CONGRATULATIONS!!  What did you think of it?  I am doing the practicum and taking the exam in November.  Did you use the orthopedic coding companion?


----------



## DOVERRED (Jul 30, 2010)

it was very hard!  and yes i had both companion books... manage your time well..this test is relentless!!


----------



## nyyankees (Jul 30, 2010)

congrats!


----------



## Lisa Bledsoe (Jul 30, 2010)

DOVERRED said:


> it was very hard!  and yes i had both companion books... manage your time well..this test is relentless!!

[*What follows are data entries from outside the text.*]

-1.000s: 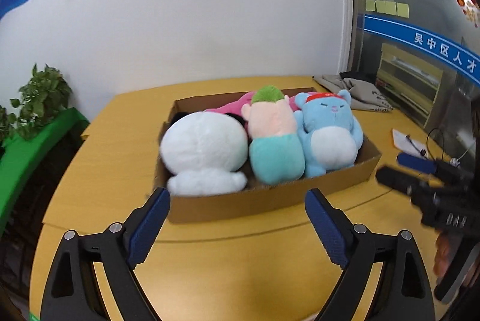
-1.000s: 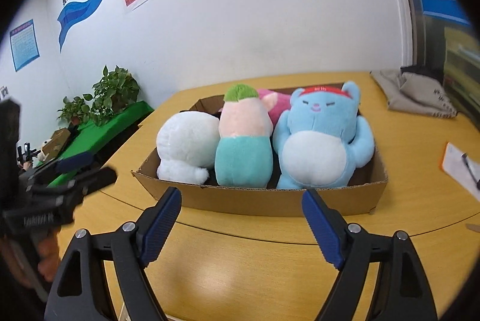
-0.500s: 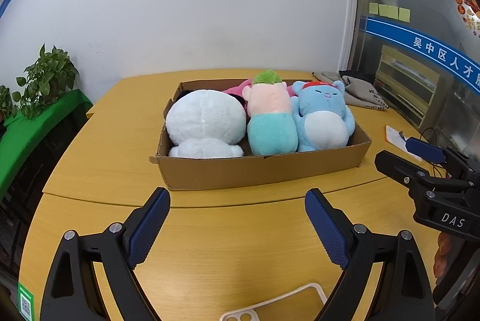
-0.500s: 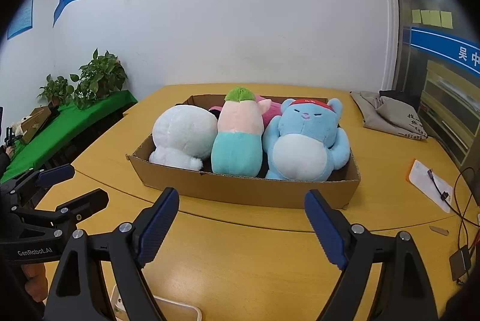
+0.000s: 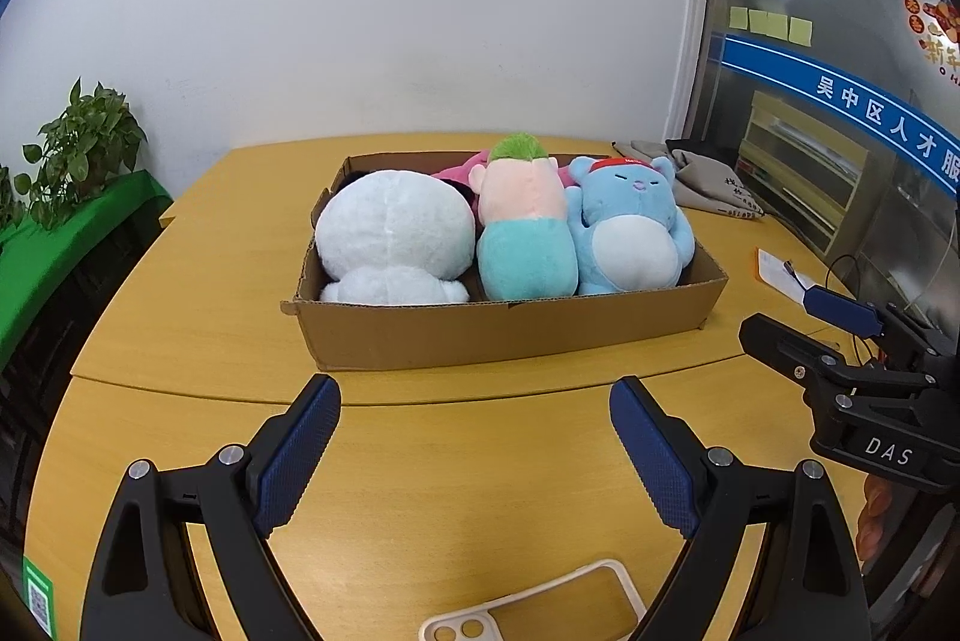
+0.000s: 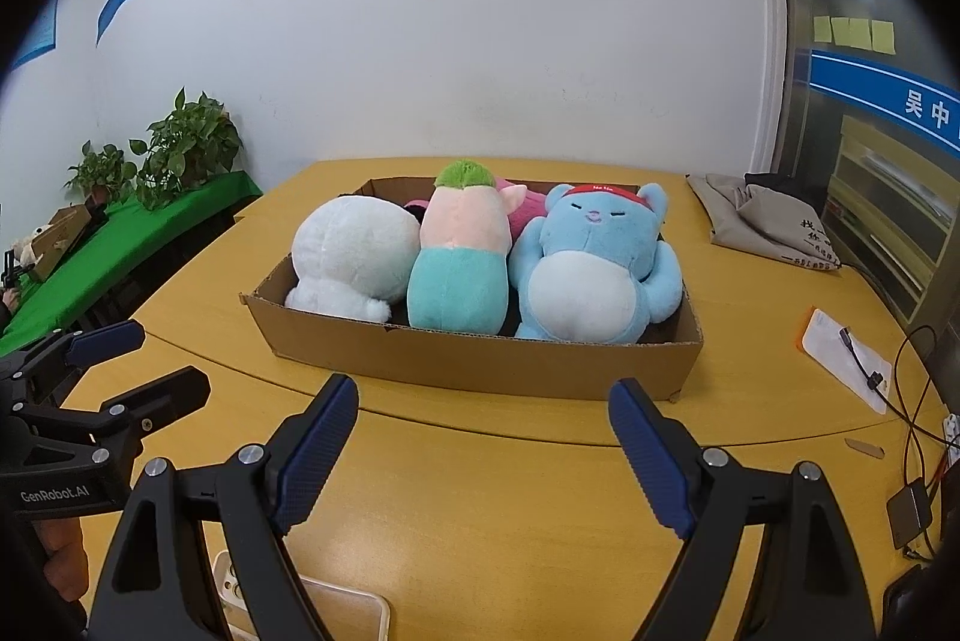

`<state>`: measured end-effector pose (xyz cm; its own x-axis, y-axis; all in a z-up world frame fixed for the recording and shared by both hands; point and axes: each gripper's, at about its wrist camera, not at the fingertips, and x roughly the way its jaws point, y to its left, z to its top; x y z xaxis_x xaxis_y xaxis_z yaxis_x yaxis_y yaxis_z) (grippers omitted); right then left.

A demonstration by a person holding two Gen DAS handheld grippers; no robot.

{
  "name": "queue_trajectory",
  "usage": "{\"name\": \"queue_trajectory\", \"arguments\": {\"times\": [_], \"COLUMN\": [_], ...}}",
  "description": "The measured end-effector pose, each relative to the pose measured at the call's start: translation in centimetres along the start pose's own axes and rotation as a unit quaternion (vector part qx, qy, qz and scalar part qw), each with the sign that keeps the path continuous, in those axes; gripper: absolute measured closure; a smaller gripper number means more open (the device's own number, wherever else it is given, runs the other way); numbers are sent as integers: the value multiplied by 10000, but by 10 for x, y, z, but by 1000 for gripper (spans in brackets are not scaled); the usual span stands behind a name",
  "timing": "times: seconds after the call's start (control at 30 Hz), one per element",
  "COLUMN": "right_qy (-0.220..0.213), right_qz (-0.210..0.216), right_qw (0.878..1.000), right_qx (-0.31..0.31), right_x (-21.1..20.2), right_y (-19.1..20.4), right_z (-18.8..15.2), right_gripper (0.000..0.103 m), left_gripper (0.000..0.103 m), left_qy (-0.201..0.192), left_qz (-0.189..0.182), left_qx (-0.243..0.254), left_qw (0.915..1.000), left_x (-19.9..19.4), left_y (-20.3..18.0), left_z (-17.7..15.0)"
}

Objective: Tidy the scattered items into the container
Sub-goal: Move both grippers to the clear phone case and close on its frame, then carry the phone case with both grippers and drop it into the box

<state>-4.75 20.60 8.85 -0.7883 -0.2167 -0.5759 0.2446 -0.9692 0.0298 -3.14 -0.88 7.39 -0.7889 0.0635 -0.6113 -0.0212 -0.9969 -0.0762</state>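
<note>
A shallow cardboard box (image 5: 510,329) (image 6: 480,362) sits mid-table. In it lie a white plush (image 5: 393,233) (image 6: 351,260), a peach and teal plush with green hair (image 5: 522,227) (image 6: 462,263), a blue bear with a red cap (image 5: 627,227) (image 6: 591,269), and a pink plush (image 5: 456,173) (image 6: 525,209) mostly hidden behind them. My left gripper (image 5: 474,437) is open and empty, short of the box's near wall. My right gripper (image 6: 480,440) is open and empty, also short of the box. Each gripper shows in the other's view, the right one (image 5: 840,341) and the left one (image 6: 108,371).
A clear phone case (image 5: 540,611) (image 6: 312,611) lies on the wooden table (image 5: 468,491) under the grippers. A grey cloth bag (image 6: 762,221) lies at the back right. Paper with a cable (image 6: 846,359) sits at the right edge. Plants (image 6: 180,149) stand left of the table.
Both grippers have pulled back from the box and risen; the box now looks smaller and farther. The phone case has come into view below. Both stay open.
</note>
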Motion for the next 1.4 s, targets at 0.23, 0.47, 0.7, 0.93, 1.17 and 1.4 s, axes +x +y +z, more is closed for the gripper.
{"name": "queue_trajectory", "arguments": {"times": [0.23,0.47,0.7,0.93,1.17,1.4], "right_qy": [193,1471,1976,1852,1814,781], "right_qz": [98,527,550,679,797,514], "right_qw": [9998,9877,9787,9794,9796,9948], "right_qx": [43,-19,3,-440,-333,-393], "right_x": [1,24,45,47,49,41], "right_y": [-4,11,26,48,48,30], "right_z": [-15,-109,-154,-158,-148,-58], "right_gripper": [17,18,25,81,96,96], "left_gripper": [9,9,30,92,95,95], "left_qy": [403,1429,2107,2163,1971,856], "left_qz": [-8,112,-73,-92,-103,-38], "left_qx": [-44,-68,-421,-382,-313,150], "left_qw": [9992,9896,9766,9755,9798,9962], "left_x": [0,12,36,45,45,37], "left_y": [15,35,37,25,19,5], "left_z": [-25,-104,-145,-152,-133,-23]}}
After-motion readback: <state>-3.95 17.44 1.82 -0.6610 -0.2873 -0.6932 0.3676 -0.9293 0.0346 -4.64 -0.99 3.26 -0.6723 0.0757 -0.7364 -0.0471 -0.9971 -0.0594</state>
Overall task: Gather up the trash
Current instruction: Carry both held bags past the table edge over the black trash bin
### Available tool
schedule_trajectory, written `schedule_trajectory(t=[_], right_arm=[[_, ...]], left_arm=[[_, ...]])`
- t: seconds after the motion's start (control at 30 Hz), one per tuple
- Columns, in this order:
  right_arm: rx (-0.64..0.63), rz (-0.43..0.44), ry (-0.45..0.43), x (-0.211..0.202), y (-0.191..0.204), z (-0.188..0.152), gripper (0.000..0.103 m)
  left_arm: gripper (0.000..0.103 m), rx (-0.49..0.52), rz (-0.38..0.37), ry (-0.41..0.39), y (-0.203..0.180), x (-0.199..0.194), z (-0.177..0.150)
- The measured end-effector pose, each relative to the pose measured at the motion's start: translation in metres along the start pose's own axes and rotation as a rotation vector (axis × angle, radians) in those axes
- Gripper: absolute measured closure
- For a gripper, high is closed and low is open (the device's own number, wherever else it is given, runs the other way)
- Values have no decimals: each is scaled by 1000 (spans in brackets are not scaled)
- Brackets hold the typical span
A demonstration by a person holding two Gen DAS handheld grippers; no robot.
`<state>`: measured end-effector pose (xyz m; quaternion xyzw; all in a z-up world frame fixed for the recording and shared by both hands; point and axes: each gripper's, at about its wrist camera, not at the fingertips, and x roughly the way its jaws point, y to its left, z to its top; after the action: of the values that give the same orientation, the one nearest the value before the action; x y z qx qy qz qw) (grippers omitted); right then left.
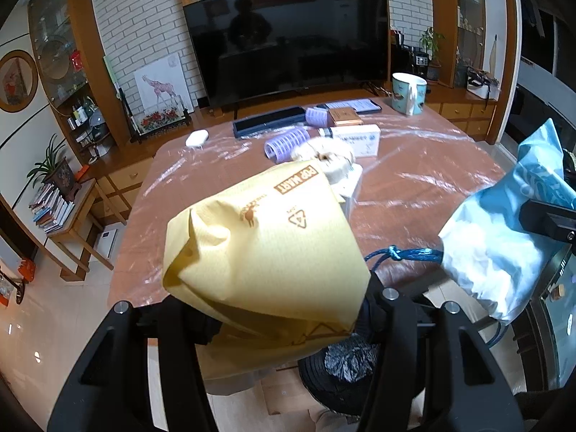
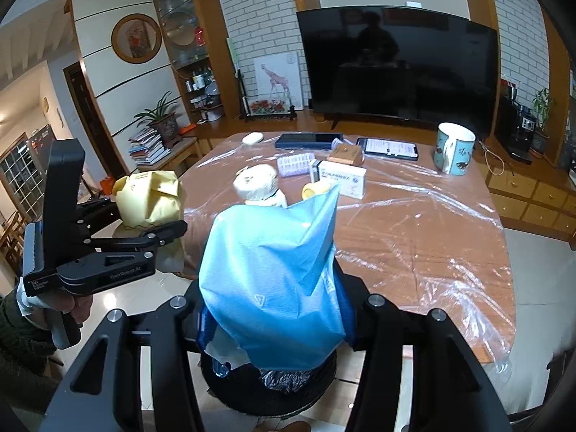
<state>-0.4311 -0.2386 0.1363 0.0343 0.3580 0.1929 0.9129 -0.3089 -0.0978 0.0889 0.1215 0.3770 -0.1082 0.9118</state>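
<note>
A yellow paper bag (image 1: 262,252) is clamped in the jaws of the left gripper (image 1: 288,324), and a blue bag (image 2: 273,288) is gripped in the jaws of the right gripper (image 2: 277,324). Both are held off the near edge of the desk (image 2: 414,244), above a black-lined trash bin (image 2: 273,392) on the floor. A mug (image 2: 454,148) is seen at the far right of the desk.

Matt yellow paper bag (image 1: 266,248), creased, clamped in left tool (image 1: 288,324) of matt black plastic with bright metal screws. Smooth blue plastic bag (image 2: 270,288), faintly textured, pinched in right tool (image 2: 273,324). Ahead: wooden desk (image 2: 414,237) under glossy, wrinkled clear film. Below: crinkled shiny black bin liner (image 2: 284,381). Beyond: glazed ceramic mug (image 2: 454,148).
</note>
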Motion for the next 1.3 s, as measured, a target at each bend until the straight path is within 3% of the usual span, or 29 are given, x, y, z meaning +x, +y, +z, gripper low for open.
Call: schedule_trajectory(t=[0.4,1.3], right_arm=[[2,20,88,10,10,-33,51],[-54,-40,235,50,15,-77,51]], left_arm=[[47,57,-57,78,-29,2,-36],[47,127,-171,225,-60,40,-85]])
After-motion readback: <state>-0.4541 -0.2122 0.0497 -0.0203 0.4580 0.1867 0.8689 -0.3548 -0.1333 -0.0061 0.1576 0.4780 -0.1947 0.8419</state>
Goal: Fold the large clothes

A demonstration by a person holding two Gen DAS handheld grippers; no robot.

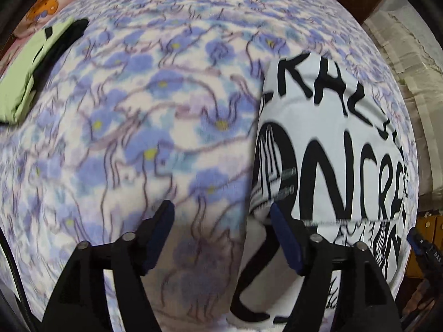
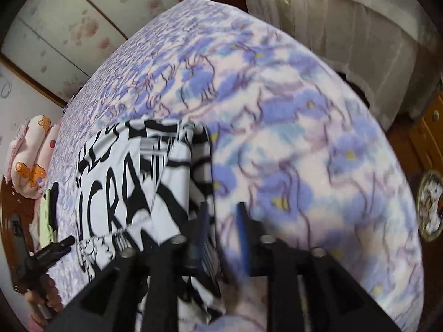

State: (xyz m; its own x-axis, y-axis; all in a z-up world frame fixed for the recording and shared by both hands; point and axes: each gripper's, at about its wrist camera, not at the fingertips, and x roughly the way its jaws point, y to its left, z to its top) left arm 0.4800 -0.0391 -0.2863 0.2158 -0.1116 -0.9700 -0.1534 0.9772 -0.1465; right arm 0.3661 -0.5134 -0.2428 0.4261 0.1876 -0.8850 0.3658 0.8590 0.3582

This may sound stupid, but:  *There are two companion books??*


----------



## DOVERRED (Jul 30, 2010)

yes one for spine and upper extemities and one for lower exremities!


----------



## astephens (Jul 30, 2010)

*test*

congratulations! this is indeed a very difficult test


----------



## DOVERRED (Jul 30, 2010)

thank you!


----------



## astephens (Aug 4, 2010)

*test*

I will be taking the test my second chance in october, how did you prepare for the spine cases?


----------



## CatheB (Aug 4, 2010)

Congratulations!! I will be taking the exam Aug 28th, and I am very nervous!


----------



## DOVERRED (Aug 6, 2010)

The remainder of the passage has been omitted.